Bye bye Painful Scanning Proess
As I Described earlier , I need to scan new books and send images of the title page and t.p.verso to our remote cataloger.
The remote cataloger and I share an Outlook inbox just for those scans.
We use the inbox as repository for all the titles to be cataloged as well as an organizing tool for the already-cataloged titles.
I added this Outlook inbox to the iPad so that I can send and receive scans from the device.
After the iPad and the wireless barcode scanner were introduced to the workflow, I no longer needed to haul new books to the printer room and to the processing room.
Scanning can now be done wherever the new books are located.
I also no longer need to occupy or take the scanner/copier away from our students.
Most importantly, I no longer need to revise subject line or supply location and material-type notes in a separate step.
The iPad serves both as an image scanner and a PC in this case.
When I first switched to the iPad for scanning, I proposed snapping photos and sending those photos as attachments to our remote cataloger.
But the feedback I received is that multiple photo attachments are harder to work with then a single PDF file.
Based on this feedback, I installed an app called cumScanner, which helps with converting image files into PDF files and is even capable of OCRing your files if needed.
But the simple capability of converting image files to PDFs is sufficient for us.
To be more specific, I use the CamScanner app to create a "New Doc." Then I take photos of the book's cover page, title page, t.p.verso, and the back cover page.
If it is a multi-volume set, I may take more photos.
But generally, four photos per book is good enough.
CamScanner then converts the photos into one PDF file so that I cen email it to the shared Ourlook inbook.
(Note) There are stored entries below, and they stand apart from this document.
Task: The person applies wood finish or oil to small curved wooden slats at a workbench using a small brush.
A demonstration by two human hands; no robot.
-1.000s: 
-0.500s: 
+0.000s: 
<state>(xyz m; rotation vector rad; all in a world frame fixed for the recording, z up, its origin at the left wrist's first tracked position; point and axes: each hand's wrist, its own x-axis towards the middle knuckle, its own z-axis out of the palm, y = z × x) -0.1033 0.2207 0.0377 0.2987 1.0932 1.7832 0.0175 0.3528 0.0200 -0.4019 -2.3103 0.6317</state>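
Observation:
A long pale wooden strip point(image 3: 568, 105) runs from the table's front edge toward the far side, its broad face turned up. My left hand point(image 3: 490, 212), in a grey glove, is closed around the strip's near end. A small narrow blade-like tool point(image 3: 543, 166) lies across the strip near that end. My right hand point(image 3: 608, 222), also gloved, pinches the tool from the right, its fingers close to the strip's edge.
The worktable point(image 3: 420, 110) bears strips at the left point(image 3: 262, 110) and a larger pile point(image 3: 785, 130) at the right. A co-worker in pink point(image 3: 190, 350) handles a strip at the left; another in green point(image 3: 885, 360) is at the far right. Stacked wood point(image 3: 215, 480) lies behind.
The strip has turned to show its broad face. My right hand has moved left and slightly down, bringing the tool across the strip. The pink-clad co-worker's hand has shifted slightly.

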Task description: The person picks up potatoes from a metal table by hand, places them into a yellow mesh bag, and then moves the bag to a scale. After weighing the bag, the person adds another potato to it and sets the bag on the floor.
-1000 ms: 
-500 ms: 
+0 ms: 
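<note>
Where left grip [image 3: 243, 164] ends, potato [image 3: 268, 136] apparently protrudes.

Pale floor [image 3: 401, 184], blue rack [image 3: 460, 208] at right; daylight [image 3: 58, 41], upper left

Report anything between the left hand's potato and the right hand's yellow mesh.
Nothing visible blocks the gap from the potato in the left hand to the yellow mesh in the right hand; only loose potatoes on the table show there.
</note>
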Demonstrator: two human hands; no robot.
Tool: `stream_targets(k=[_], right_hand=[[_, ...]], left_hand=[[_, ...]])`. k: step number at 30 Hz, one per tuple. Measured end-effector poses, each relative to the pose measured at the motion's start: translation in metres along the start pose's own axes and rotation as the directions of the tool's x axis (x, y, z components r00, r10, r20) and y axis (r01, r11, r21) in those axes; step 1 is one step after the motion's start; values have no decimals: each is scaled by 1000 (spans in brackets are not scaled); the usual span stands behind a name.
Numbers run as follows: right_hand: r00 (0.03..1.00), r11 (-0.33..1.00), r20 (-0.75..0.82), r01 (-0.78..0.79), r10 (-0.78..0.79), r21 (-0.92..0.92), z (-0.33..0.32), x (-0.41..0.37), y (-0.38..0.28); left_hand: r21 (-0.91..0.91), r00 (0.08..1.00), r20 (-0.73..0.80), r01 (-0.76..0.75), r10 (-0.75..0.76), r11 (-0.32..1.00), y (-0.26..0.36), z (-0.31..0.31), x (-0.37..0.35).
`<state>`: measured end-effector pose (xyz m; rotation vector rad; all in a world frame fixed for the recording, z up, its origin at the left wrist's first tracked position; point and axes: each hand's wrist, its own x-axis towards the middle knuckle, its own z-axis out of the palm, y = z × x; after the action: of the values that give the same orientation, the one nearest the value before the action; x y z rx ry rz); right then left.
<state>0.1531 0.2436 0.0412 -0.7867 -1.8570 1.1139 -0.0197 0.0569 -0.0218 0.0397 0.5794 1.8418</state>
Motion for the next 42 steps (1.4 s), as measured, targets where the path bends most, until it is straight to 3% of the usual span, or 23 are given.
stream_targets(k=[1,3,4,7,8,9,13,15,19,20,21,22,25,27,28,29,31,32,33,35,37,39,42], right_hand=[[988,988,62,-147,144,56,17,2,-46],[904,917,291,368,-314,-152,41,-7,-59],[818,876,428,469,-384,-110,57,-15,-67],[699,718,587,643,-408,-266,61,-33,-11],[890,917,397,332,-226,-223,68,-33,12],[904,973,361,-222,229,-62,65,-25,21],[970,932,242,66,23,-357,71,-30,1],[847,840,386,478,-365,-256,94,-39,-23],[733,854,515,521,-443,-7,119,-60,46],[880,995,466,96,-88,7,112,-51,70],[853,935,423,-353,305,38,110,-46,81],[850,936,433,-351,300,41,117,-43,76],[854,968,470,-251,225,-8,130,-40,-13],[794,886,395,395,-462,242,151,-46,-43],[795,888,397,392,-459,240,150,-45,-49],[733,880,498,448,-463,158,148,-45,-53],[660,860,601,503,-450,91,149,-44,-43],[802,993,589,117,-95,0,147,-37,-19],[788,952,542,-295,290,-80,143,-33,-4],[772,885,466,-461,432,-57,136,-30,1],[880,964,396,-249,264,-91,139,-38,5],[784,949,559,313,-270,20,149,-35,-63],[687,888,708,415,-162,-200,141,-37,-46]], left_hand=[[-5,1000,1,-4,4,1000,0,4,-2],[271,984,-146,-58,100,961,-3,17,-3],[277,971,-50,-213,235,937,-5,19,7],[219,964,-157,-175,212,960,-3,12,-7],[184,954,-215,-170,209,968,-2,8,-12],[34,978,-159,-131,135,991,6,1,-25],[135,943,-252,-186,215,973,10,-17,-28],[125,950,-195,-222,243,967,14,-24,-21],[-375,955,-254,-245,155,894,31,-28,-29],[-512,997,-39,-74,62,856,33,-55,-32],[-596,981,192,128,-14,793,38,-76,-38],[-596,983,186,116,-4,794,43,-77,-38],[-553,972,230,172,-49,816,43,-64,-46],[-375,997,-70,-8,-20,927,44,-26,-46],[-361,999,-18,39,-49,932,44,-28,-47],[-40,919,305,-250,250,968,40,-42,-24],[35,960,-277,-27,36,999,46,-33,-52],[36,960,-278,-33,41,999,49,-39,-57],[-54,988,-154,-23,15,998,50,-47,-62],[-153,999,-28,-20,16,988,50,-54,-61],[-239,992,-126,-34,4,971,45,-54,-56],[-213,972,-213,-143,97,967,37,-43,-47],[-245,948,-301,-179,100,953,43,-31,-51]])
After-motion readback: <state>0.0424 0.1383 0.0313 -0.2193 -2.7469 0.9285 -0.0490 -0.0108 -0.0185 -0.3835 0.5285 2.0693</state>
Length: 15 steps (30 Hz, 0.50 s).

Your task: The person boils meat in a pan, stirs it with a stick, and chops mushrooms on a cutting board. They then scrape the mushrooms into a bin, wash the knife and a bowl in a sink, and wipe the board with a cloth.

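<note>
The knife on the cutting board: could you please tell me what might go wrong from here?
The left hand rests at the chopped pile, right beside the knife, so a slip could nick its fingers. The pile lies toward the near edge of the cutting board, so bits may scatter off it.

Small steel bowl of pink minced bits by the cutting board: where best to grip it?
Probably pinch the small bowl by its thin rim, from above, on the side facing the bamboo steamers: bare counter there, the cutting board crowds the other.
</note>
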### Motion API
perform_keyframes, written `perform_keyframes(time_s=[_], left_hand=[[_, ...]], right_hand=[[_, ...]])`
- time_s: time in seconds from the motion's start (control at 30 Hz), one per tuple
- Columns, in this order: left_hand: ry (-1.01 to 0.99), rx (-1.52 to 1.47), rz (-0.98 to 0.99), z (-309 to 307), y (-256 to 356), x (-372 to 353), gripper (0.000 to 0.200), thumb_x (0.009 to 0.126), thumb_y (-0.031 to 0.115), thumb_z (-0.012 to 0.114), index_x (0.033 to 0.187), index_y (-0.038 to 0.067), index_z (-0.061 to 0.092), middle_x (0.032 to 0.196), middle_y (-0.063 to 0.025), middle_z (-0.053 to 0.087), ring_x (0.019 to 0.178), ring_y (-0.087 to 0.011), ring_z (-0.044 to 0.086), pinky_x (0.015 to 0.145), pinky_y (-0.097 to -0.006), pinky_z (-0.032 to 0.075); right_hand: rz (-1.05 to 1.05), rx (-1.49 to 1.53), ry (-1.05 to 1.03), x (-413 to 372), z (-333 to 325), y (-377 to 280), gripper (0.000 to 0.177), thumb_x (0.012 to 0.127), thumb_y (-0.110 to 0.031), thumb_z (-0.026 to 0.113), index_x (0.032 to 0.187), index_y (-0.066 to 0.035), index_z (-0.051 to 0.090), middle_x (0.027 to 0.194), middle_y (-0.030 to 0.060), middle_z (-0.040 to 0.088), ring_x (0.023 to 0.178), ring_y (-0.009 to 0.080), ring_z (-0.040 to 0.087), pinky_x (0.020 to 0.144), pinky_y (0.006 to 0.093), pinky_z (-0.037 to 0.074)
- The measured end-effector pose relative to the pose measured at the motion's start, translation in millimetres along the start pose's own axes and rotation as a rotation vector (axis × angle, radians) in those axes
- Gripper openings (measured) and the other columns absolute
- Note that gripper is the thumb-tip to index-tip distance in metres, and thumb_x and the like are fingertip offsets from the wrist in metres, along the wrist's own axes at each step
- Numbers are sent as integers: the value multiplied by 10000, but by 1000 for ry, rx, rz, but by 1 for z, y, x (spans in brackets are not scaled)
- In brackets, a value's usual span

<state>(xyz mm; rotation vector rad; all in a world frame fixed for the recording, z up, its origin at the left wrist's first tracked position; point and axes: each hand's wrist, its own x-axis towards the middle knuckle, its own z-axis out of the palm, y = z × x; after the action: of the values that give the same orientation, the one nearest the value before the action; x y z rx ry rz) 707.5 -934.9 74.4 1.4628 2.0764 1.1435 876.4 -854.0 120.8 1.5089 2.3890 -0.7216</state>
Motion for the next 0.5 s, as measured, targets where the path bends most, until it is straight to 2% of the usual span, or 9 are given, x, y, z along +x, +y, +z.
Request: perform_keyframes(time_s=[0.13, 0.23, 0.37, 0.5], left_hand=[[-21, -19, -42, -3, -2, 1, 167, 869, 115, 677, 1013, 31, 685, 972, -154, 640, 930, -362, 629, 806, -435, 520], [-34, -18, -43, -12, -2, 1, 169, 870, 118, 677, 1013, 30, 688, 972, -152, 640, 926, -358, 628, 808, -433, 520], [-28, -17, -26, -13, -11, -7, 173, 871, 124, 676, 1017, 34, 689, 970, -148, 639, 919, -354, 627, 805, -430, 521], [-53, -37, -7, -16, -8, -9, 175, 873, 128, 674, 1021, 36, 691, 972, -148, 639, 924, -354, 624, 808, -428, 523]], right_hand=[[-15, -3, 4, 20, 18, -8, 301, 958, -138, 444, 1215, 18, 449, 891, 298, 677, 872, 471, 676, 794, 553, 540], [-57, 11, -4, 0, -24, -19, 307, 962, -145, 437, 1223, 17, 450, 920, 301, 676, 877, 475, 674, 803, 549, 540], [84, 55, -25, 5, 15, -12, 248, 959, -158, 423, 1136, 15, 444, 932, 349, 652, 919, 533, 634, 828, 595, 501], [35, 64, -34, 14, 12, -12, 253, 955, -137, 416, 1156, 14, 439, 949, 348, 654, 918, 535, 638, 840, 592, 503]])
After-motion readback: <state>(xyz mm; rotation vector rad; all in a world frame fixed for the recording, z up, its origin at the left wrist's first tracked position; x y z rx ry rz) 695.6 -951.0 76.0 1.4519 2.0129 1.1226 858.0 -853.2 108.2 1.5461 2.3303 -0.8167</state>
When composing the email, I am able to type the book title in the subject line and use the wireless scanner to scen the ISBN into the subject line.
Plugging in titles and ISBN enables us to search for a specific information like location code, bookcirc, or booknoncirc in the body of the email so that the cataloger knows how to code each title properly in our ILS.
The cumbersome two-step workflow gets simplified with an iPad and a wireless barcode scanner.